▶ _TASK GOAL_
Copy every line of the material exactly as it stands.

▶ _DATA SECTION_

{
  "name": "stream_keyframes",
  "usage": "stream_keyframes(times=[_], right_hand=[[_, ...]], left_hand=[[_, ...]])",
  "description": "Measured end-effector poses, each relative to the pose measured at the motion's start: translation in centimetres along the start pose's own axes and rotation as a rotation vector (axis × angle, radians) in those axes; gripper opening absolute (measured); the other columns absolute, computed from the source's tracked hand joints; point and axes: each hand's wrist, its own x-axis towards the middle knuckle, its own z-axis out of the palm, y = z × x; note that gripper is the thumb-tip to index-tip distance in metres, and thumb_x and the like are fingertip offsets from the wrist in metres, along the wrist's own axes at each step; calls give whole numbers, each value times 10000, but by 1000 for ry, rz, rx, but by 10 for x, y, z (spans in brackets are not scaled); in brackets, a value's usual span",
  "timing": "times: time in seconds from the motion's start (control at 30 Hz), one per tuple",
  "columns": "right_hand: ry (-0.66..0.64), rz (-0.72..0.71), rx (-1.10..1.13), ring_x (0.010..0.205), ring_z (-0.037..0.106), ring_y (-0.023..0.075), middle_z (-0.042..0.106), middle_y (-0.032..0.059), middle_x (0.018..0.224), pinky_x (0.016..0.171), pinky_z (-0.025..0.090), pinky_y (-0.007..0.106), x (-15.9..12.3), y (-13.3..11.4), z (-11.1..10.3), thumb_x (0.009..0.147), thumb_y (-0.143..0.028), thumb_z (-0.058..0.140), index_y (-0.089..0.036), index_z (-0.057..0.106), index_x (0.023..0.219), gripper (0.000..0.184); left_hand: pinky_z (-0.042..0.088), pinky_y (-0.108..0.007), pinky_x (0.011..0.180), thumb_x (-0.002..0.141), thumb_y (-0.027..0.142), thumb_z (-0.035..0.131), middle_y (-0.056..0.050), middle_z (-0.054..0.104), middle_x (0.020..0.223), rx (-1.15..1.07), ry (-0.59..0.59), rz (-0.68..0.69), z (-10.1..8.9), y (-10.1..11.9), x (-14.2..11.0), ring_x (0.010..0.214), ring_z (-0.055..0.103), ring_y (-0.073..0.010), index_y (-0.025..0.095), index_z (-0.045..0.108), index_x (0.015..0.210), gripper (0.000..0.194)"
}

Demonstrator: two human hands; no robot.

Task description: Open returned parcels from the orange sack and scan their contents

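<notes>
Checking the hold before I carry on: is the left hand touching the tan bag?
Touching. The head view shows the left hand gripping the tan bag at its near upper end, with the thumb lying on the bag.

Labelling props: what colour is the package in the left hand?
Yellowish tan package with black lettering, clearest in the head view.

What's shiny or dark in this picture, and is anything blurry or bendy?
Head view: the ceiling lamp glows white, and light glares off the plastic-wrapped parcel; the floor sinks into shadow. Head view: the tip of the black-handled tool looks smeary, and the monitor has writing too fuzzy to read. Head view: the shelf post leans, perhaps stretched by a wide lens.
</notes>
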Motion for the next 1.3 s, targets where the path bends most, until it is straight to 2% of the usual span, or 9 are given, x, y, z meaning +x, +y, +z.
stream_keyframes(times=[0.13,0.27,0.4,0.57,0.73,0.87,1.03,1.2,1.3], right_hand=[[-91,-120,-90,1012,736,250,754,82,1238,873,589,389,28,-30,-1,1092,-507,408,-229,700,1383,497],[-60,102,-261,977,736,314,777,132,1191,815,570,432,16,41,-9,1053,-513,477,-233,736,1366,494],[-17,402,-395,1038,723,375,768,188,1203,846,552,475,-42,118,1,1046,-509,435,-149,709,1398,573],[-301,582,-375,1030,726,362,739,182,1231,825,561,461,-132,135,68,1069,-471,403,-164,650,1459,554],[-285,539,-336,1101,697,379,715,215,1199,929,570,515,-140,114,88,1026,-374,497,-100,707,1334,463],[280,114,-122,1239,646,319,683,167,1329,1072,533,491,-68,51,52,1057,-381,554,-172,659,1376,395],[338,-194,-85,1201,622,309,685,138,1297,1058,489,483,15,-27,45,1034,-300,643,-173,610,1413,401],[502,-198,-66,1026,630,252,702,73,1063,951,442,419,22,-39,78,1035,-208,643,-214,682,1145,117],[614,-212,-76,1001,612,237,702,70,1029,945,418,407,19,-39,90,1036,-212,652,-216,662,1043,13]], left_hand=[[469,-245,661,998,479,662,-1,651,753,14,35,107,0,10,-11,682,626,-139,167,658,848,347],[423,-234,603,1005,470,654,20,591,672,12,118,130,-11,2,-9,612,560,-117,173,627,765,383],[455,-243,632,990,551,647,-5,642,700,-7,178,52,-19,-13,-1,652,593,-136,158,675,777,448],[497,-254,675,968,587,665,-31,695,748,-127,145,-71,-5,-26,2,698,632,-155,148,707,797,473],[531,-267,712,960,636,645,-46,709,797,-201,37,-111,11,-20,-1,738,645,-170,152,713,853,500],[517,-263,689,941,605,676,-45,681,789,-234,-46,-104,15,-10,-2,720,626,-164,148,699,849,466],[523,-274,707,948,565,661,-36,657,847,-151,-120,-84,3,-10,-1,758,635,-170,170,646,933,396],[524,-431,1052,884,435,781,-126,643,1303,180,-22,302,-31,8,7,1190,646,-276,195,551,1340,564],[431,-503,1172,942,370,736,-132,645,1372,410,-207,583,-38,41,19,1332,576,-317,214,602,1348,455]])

▶ _EXPECTED ANSWER_
{
  "name": "stream_keyframes",
  "usage": "stream_keyframes(times=[_], right_hand=[[_, ...]], left_hand=[[_, ...]])",
  "description": "Measured end-effector poses, each relative to the pose measured at the motion's start: translation in centimetres along the start pose's own axes and rotation as a rotation vector (axis × angle, radians) in those axes; gripper opening absolute (measured); the other columns absolute, computed from the source's tracked hand joints; point and axes: each hand's wrist, its own x-axis towards the middle knuckle, its own z-axis out of the palm, y = z × x; note that gripper is the thumb-tip to index-tip distance in metres, and thumb_x and the like are fingertip offsets from the wrist in metres, along the wrist's own axes at each step; calls give whole numbers, each value times 10000, but by 1000 for ry, rz, rx, but by 10 for x, y, z (spans in brackets are not scaled); in brackets, a value's usual span",
  "timing": "times: time in seconds from the motion's start (control at 30 Hz), one per tuple",
  "columns": "right_hand: ry (-0.66..0.64), rz (-0.72..0.71), rx (-1.10..1.13), ring_x (0.010..0.205), ring_z (-0.037..0.106), ring_y (-0.023..0.075), middle_z (-0.042..0.106), middle_y (-0.032..0.059), middle_x (0.018..0.224), pinky_x (0.016..0.171), pinky_z (-0.025..0.090), pinky_y (-0.007..0.106), x (-15.9..12.3), y (-13.3..11.4), z (-11.1..10.3), thumb_x (0.009..0.147), thumb_y (-0.143..0.028), thumb_z (-0.058..0.140), index_y (-0.089..0.036), index_z (-0.057..0.106), index_x (0.023..0.219), gripper (0.000..0.184); left_hand: pinky_z (-0.042..0.088), pinky_y (-0.108..0.007), pinky_x (0.011..0.180), thumb_x (-0.002..0.141), thumb_y (-0.027..0.142), thumb_z (-0.035..0.131), middle_y (-0.056..0.050), middle_z (-0.054..0.104), middle_x (0.020..0.223), rx (-1.15..1.07), ry (-0.59..0.59), rz (-0.68..0.69), z (-10.1..8.9), y (-10.1..11.9), x (-14.2..11.0), ring_x (0.010..0.214), ring_z (-0.055..0.103), ring_y (-0.073..0.010), index_y (-0.025..0.095), index_z (-0.045..0.108), index_x (0.015..0.210), gripper (0.000..0.194)"
}

Demonstrator: two human hands; no robot.

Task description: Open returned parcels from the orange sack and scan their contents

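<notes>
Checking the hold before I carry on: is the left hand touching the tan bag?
Touching. The head view shows the left hand gripping the tan bag at its near upper end, with the thumb lying on the bag.

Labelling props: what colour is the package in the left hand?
Yellowish tan package with black lettering, clearest in the head view.

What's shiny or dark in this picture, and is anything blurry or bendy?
Head view: the ceiling lamp glows white, and light glares off the plastic-wrapped parcel; the floor sinks into shadow. Head view: the tip of the black-handled tool looks smeary, and the monitor has writing too fuzzy to read. Head view: the shelf post leans, perhaps stretched by a wide lens.
</notes>
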Motion for the next 1.3 s, targets where the path bends most, until it is straight to 2% of the usual span, or 9 are given, x, y, z meaning +x, +y, +z.
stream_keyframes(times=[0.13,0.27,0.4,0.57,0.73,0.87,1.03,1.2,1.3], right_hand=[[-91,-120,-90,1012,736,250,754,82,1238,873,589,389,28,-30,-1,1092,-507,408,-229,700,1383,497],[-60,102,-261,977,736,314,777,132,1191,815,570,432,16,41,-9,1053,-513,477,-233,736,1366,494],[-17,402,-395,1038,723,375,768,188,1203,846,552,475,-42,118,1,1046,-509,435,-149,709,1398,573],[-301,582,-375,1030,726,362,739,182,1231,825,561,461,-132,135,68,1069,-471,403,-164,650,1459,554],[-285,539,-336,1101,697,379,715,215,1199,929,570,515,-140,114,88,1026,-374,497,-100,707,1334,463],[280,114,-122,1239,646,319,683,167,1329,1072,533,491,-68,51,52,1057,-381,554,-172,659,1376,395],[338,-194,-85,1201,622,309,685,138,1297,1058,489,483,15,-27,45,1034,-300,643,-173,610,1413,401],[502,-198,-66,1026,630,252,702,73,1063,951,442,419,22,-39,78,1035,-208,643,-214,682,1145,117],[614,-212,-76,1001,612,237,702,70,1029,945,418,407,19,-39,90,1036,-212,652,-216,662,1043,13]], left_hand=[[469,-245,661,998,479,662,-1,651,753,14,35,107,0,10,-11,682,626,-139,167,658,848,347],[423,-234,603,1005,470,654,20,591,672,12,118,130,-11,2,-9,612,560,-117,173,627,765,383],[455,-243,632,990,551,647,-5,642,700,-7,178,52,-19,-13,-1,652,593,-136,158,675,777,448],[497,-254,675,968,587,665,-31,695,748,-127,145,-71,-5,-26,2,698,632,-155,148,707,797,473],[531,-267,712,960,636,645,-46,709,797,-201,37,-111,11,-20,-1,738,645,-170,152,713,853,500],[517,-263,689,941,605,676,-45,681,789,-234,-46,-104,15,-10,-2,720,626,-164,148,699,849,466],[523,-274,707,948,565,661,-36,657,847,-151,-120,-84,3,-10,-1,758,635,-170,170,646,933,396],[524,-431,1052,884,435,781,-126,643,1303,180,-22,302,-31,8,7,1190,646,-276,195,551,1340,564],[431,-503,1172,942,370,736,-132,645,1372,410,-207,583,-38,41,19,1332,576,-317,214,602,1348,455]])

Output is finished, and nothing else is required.